> [What needs to be done]: Go through the entries and count the lines with the string "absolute" in them. Give only that number.
════
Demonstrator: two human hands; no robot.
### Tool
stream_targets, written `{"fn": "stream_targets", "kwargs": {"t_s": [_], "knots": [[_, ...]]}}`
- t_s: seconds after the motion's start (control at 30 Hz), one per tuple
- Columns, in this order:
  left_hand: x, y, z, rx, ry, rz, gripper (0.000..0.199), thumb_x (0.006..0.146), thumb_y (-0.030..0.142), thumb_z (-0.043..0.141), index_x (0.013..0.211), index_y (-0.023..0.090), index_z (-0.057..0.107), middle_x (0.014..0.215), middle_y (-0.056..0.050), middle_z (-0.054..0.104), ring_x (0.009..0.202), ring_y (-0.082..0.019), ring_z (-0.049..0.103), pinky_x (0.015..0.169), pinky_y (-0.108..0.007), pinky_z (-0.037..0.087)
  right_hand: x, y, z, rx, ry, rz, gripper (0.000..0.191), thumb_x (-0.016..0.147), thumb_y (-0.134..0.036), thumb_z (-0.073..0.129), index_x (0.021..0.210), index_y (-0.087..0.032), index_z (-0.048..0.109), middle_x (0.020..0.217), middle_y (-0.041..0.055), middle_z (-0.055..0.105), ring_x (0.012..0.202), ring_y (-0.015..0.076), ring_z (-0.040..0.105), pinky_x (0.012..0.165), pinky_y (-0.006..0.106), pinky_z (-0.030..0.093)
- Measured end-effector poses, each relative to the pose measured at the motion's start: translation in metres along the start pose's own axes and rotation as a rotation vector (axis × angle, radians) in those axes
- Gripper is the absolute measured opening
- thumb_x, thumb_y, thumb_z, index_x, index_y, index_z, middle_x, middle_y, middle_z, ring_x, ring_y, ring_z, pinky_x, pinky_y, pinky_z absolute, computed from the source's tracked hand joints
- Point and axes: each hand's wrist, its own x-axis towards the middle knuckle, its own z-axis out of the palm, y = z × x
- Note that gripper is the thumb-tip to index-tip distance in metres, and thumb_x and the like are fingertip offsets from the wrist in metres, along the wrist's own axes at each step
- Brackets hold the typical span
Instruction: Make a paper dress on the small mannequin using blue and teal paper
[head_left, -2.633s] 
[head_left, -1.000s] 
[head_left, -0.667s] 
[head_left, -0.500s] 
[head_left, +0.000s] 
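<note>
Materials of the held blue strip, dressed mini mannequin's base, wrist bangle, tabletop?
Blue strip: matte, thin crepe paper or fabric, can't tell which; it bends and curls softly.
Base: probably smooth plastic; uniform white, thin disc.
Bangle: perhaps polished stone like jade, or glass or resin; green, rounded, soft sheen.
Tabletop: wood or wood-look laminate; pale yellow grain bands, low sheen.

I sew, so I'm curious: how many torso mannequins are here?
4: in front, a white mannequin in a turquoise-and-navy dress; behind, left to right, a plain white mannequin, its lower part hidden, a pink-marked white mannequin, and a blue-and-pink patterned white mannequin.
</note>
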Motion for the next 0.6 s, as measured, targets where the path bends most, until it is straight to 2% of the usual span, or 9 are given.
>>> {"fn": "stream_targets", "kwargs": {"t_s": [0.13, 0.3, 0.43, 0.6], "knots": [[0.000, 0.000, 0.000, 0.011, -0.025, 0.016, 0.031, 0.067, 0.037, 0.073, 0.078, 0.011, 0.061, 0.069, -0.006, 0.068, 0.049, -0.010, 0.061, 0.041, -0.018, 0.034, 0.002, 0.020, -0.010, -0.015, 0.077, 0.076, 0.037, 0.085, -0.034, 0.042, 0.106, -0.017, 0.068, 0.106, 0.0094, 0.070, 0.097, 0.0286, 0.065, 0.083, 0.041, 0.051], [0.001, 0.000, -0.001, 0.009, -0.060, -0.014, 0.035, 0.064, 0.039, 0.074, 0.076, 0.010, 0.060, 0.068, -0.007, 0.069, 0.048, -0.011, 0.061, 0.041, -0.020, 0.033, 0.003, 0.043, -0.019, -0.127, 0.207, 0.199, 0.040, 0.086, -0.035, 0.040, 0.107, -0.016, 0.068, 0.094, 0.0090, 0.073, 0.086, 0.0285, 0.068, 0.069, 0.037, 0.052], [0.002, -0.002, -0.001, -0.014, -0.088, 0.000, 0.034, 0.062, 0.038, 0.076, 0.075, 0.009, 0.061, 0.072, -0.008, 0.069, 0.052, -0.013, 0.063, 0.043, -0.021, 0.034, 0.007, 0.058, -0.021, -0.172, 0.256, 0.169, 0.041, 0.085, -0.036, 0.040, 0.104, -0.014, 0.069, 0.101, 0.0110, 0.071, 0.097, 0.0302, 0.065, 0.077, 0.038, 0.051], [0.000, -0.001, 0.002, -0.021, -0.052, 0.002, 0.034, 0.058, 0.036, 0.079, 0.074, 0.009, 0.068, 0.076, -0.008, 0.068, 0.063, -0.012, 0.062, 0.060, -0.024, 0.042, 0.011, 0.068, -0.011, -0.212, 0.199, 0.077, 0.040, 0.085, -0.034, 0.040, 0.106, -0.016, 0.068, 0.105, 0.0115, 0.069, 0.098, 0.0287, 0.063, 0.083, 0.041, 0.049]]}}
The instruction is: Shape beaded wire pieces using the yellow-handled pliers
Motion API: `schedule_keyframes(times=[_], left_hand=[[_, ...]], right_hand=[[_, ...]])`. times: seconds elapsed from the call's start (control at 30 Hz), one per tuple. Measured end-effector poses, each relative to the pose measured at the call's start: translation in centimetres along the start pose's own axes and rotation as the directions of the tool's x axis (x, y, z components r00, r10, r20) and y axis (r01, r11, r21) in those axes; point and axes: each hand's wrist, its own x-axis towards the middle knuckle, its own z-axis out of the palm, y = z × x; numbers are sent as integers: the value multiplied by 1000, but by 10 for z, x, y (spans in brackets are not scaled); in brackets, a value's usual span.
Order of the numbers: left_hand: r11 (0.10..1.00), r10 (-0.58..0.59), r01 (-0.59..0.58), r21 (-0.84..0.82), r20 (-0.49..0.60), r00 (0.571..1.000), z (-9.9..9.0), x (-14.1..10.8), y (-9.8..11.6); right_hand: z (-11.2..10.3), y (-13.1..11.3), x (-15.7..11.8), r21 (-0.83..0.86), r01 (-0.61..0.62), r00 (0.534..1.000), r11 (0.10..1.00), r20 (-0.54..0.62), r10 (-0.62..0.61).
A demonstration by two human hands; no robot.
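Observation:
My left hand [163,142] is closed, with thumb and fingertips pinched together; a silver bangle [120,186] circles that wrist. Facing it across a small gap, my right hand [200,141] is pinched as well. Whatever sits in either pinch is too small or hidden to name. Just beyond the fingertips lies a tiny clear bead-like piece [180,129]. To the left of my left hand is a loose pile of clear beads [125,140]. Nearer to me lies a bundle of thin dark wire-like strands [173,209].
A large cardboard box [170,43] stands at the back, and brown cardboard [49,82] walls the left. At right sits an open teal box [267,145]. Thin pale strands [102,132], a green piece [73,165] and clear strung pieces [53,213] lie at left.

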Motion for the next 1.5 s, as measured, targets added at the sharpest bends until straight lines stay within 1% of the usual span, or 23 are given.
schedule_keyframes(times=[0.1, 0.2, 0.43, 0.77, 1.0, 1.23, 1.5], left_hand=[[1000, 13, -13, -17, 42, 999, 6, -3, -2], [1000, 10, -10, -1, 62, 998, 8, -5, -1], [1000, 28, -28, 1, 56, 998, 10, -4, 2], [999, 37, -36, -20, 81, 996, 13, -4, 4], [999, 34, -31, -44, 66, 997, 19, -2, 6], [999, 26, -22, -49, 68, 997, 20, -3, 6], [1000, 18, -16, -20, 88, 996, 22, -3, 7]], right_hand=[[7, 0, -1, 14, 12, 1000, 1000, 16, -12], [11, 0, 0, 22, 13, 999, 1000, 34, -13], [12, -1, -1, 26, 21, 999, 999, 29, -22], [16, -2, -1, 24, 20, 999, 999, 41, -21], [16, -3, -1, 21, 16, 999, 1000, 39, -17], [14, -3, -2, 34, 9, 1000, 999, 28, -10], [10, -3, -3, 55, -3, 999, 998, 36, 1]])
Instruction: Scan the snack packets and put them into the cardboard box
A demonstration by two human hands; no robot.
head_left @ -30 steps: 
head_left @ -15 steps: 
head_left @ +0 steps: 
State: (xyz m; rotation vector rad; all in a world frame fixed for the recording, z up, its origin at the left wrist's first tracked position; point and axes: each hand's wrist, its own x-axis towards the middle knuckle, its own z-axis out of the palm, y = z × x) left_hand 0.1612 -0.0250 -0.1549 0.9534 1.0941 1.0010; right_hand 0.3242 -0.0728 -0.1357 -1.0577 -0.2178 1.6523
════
> [Solution]: 2